Level 1 or State / Province
GADM Level 1 or State/Province is a primary subdivision of a country, be it state, province, department, or okrug and will exist in Arctos globally.
Level 2 or County
GADM Level 2 is a second-level political subdivision of a country, regardless of local labels. level 2 divisions will be created by Community approval only when there is a special need and a significant history of stability. The following are the only entities approved for this treatment:
- United States (source: it is known)
- United Kingdom (source: https://github.com/ArctosDB/arctos/issues/5178)
IHO World Seas
As of October 12, 2022, all IHO Seas should now be in Arctos and have spatial data. Note that they will contain “spatial data source iho_world_seas” in remarks. GitHub
Other Options
There will also be options when geography should or cannot be asserted:
- we don’t know - no higher geography recorded
- we refuse to say - no specific higher geography
Unassertable Higher Geography
Anything will be eligible to be “unassertable” geography or spatially aware features, including but in no way limited to
Search will use intersections of geography and locality in addition to asserted geography. That is, a record which maps to Yosemite will be findable by:
- Park
- County/counties
- State
- Country
- Continent
Making the record also discoverable by region (“The West”) or ecoregion (Sierras) or WHATEVER will involve only creating a spatially-aware feature.
Note that no search functionality hinges on what’s asserted. Asserting Mariposa County and “we refuse to say” are functionally equivalent when the locality maps to the bits of Mariposa County that are within Yosemite.
FAQ
How do I record the locality “Africa”?
Continents are not assertable geography. If the only locality information available is a continent, use the following:
- higher geography = no specific higher geography
- specific locality = Africa
Community Discussion
Suggest removing everything below except guideline stuff and some might be useful for eventual locality attributes
is a combination of terms delineating geopolitical
units and it includes many imprecise regions. These terms are
descriptively applied to Localities. In so far as counties
occur within states, states within countries, and countries within
continents, these data are approximately hierarchical, but only
approximately. For example, a state park or national forest may be
comprised of segments from two or more counties. Columns in the Higher
Geography table are concatenated into the column higher geography
which is uniquely indexed.

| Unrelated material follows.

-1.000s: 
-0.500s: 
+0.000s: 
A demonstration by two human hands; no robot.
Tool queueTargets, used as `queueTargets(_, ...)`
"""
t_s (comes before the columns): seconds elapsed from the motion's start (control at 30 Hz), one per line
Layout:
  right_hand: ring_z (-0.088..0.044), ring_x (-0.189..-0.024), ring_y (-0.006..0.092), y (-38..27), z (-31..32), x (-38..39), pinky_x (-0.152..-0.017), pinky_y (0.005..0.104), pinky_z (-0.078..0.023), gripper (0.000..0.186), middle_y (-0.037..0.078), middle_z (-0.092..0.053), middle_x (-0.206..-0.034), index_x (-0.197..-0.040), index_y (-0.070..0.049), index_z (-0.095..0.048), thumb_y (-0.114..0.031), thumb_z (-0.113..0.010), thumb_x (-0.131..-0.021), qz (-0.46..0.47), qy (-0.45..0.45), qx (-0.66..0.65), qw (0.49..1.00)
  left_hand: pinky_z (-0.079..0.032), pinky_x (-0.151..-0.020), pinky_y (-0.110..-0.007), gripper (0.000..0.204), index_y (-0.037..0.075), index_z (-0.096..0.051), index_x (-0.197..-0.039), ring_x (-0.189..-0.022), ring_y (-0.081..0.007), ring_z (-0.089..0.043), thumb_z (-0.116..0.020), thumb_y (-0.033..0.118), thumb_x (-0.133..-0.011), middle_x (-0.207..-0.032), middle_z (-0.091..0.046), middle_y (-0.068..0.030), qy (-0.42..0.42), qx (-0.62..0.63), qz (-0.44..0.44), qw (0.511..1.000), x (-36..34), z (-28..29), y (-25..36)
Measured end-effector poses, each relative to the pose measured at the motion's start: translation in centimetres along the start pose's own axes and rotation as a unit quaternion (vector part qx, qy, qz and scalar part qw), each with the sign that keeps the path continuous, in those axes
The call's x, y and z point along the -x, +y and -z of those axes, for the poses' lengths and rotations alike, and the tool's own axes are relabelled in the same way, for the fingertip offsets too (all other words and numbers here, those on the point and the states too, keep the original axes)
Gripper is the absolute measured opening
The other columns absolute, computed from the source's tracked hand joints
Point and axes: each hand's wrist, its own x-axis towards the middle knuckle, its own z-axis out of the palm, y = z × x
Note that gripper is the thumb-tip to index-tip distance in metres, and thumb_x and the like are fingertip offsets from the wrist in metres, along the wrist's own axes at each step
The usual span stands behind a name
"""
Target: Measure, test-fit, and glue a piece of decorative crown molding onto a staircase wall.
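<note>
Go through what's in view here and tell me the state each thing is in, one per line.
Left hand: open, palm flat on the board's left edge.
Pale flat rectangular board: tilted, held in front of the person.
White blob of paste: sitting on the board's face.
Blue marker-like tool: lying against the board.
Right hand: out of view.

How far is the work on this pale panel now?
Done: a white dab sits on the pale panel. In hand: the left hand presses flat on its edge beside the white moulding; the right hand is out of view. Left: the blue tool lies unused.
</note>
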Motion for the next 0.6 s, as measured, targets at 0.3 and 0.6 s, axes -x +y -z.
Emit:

The concatenated
string “higher geography” is the only column displayed and used in data
entry. Unfortunately, you cannot assume that any locality or area is
listed under only one higher geography. The guidelines
below are intended to prevent (and even remedy) such inconsistencies.
Continent / Ocean
Geo_Auth_Rec . Continent_Ocean VARCHAR(50) not null
All records in Higher Geography have a value in this field. A record with the value “no higher geography recorded” is applied to specimens with no geographic data. Western Russia is in Europe, eastern Russia is in Asia. Both are sometimes in Eurasia.
Terrestrial | Marine |
---|---|
North America | North Pacific Ocean (Area D) |
Central America | South Pacific Ocean (Area E) |
South America | Arctic Ocean (Area A) |
Europe | South Atlantic Ocean (Area C) |
Asia | North Atlantic Ocean (Area B) |
Africa | Indian Ocean (Area F) |
Australia | |
Antarctica | missing data: “no higher geography recorded” |
Map Name (Quad)
Geo_Auth_Rec . Quad VARCHAR(30) null
The name of the U. S. Geological Survey topographic map quadrangle. The name of the quad should include the map scale. Ex. ‘Ambler River 1:250,000’. The 1:250,000 series has been used because Alaska lacks anything as inclusive counties; “quads” have been used extensively in organizing collections and interrogating data (Although note that a combination of Borough and Census Area is all-inclusive and mutually exclusive and therefore serves as a suitable if large-scale “county substitute.”). Finer scale quads are used by other collections as sub-county level geography.
Geographic Feature
Geo_Auth_Rec . Feature VARCHAR(50) null
Features include named entities such as parks, preserves, refuges, and other delineated geo-political features. Feature may also be used to describe recognized sub-groups of islands. Many administrative units included in Feature have ephemeral boundaries, if not an ephemeral existence. Their past and future use may be inconsistent. Therefore, avoid using Feature if the locality is well georeferenced and/or unequivocal in the absence of Feature.
Island Group
Geo_Auth_Rec . Island_Group VARCHAR(50) null
is defined as the largest island group or Archipelago to which an island belongs. Island groups within island groups should be indicated in Geographic Feature.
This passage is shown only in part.